16h, Bab Bhar. Des cyclistes fusent des rues adjacentes pour venir se regrouper. Hommes, femmes, enfants, jeunes et moins jeunes, Tunisiens ou étrangers, amateurs ou passionnés, la bonne humeur est au rendez-vous, tout comme le drapeau tunisien, accroché à leurs guidons ou par-dessus les vêtements de sport.
Hamza Abderrahim, ingénieur en mécanique de 27 ans et président de l’association Vélorution Tunisie, donne les dernières consignes avant le départ. Encadrés par une trentaine de bénévoles aux maillots colorés, les cyclistes se préparent à faire le tour des portes de la ville de Tunis : Bab Bhar, Bab Jazira, Kasbah, Bab Souika, Bab El Khadra, en passant par Lafayette, le Passage et l’avenue Bourguiba. Le groupe ne passe pas inaperçu, ils sont plusieurs dizaines à participer à cette nouvelle édition de « Tunis by bike ». C’est justement le but de ces défilés appelés « masses critiques » : manifester à bicyclette, chaque mois, en étant assez nombreux pour pouvoir s’engager dans la rue et l’occuper en toute sécurité.
Plus on est nombreux, plus on s’impose, plus les voitures deviennent marginales et plus on est en sécurité.
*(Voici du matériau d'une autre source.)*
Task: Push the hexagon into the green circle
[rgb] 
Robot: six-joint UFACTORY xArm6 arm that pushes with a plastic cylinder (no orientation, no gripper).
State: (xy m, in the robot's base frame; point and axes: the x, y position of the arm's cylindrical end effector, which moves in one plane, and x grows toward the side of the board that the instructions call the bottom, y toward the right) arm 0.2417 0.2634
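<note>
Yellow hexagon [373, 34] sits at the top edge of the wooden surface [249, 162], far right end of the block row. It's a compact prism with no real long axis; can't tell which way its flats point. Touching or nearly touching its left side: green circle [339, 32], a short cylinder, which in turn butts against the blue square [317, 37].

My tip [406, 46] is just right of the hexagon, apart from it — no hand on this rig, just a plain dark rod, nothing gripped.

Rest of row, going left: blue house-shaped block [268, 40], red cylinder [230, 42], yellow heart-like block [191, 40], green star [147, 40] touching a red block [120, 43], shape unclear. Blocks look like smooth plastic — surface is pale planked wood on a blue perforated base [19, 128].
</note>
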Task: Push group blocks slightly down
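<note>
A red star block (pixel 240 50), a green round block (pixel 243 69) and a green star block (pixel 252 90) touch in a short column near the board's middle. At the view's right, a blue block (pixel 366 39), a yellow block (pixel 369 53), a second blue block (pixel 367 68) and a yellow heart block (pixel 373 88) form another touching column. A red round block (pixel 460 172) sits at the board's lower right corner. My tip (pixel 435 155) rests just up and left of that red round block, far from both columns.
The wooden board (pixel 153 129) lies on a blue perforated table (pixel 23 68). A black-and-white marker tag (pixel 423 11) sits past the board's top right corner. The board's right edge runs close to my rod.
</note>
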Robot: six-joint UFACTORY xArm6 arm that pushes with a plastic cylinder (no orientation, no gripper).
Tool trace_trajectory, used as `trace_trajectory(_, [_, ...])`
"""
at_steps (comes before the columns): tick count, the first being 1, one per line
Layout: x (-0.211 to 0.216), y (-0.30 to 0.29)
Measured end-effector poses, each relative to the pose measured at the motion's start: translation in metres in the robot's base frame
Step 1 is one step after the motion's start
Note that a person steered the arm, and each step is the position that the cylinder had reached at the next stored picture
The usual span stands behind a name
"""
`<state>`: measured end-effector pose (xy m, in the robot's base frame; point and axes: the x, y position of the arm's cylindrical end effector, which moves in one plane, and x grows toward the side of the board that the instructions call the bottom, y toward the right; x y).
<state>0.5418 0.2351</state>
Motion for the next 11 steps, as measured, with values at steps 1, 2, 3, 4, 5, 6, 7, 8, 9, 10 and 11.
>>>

Ça nous permet de renverser le rapport de force face à la voiture, résume Stéphanie Pouessel, anthropologue de 37 ans et cofondatrice de l’association.
« Révolution by bike » est le nom de cette neuvième parade organisée par le collectif. « Pour le premier rassemblement spontané, en avril 2017, on était 20. Lors du deuxième, en mai, on était 200 ! Face à tout cet engouement, on s’est dit qu’on ne pouvait pas en rester là », raconte Stéphanie. En novembre 2017, l’association est officiellement constituée. « Le nom ‘Vélorution’ n’est pas spécifique au contexte tunisien, même s’il y correspond bien. Ça fait partie d’un mouvement international, dont on partage la philosophie », continue-t-elle. « On a gardé cet esprit. Chaque mois, on fait au moins un événement pour regrouper tous les cyclistes. On partage un esprit, une ambiance », ajoute Hamza Abderrahim. Au fil des événements, c’est une vraie émulation d’idées et de projets qui s’est formée autour du thème du vélo comme moyen de mobilité quotidien en milieu urbain, qui se popularise au-delà de Tunis, à Sfax par exemple. Les participants ont tous leur raison de faire du vélo. Si certains viennent pour le plaisir et utilisent le vélo comme un loisir ou une façon d’expérimenter la ville différemment, d’autres revendiquent leur militantisme.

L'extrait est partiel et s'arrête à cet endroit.